The Beloved of Amun sailed silently into the Malkata harbour just after sunset on the next day. The darkening sky was suitably ominous. No one spoke. The whole world seemed silenced; only the sombre, steady splash and draw of the oarsmen made any sound at all. The water bore an odd, flat, silky grey sheen, as before a sandstorm. On the long stone quay of the palace only a few figures waited. I noticed only one lamp was lit along the dock. We had sent a messenger ahead with the news, the worst news. We should have been returning with the King in glory. Instead we were bringing him home to his tomb.

I stood beside the King’s body. It seemed so small and frail. It was now wrapped in clean white linen. Only his face was displayed, calm and still and vacant. His spirit had left. All that remained was this stiff shell. There is nothing emptier in this world than a dead body.

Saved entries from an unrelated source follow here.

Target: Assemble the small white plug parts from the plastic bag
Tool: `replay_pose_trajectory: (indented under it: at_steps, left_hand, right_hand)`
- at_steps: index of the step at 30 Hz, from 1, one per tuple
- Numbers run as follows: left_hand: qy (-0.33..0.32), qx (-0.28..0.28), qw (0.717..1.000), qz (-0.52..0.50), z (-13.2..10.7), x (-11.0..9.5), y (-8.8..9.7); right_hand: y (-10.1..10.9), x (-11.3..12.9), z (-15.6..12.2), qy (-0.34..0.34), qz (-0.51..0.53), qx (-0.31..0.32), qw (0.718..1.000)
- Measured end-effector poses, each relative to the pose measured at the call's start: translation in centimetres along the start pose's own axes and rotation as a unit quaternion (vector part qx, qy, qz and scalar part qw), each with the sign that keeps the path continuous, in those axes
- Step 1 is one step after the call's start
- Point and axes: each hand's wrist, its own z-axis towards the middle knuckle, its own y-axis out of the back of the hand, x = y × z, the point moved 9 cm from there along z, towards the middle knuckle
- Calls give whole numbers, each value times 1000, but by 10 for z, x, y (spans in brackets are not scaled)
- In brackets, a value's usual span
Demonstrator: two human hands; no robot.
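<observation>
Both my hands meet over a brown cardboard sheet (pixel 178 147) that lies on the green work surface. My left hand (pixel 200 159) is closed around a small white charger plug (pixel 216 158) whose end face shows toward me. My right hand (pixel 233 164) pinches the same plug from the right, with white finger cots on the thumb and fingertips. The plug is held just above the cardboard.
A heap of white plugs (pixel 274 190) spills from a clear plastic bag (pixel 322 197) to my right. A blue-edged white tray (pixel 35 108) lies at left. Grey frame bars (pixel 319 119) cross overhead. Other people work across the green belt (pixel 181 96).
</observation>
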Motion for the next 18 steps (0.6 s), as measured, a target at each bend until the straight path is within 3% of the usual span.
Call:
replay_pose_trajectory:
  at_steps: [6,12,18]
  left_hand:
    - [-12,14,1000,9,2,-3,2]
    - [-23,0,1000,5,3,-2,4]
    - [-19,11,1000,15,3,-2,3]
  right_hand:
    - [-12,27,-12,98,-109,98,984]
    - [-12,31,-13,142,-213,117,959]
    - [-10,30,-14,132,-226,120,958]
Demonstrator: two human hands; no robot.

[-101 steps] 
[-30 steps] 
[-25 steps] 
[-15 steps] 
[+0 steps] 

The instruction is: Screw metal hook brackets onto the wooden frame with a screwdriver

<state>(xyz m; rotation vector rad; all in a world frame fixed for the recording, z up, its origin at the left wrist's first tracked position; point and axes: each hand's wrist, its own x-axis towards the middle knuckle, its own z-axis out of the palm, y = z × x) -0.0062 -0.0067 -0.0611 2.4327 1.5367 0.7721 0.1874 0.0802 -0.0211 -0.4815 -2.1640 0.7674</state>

Simut went ashore, while I waited with the King for the guards to arrive. I heard their feet upon the gangplank, and then in the silence that followed Ay entered the royal cabin. He stooped over the body of Tutankhamun, contemplating the reality of the catastrophe. Then with effort he bent lower to the King’s left ear, the ear through which the breath of death enters. And I heard him whisper: ‘You were a useless child in life. Your death must be the making of you.’

And then he straightened up stiffly.

The King lay unmoved by this upon his golden deathbed. Ay scrutinized me briefly, his eyes like little stones, his cruel face untouched by feeling. Then, without a word, he gestured to the guards to bring the King’s body on its bier, and they carried him out.

Simut and I followed the bier through the endless corridors and chambers of the Malkata Palace, which were absolutely deserted. I suddenly felt we were thieves returning a stolen object to its tomb. I reflected that at least we were not yet in fetters. But that might only be a matter of time. No matter what the truth of this accident, we would be blamed for the King’s death. He was our responsibility, and we had failed. Suddenly I wanted badly to go home. I wanted to walk away from this chamber, and these indifferent corridors of power, and cross the black waters of the Great River, and go quietly up my street to my house, and close the door behind me, and curl up beside Tanefert, and sleep, and then, when I had slept for many hours, wake up to the simple sun, and for this all to be nothing but a dream. Reality was now my torment.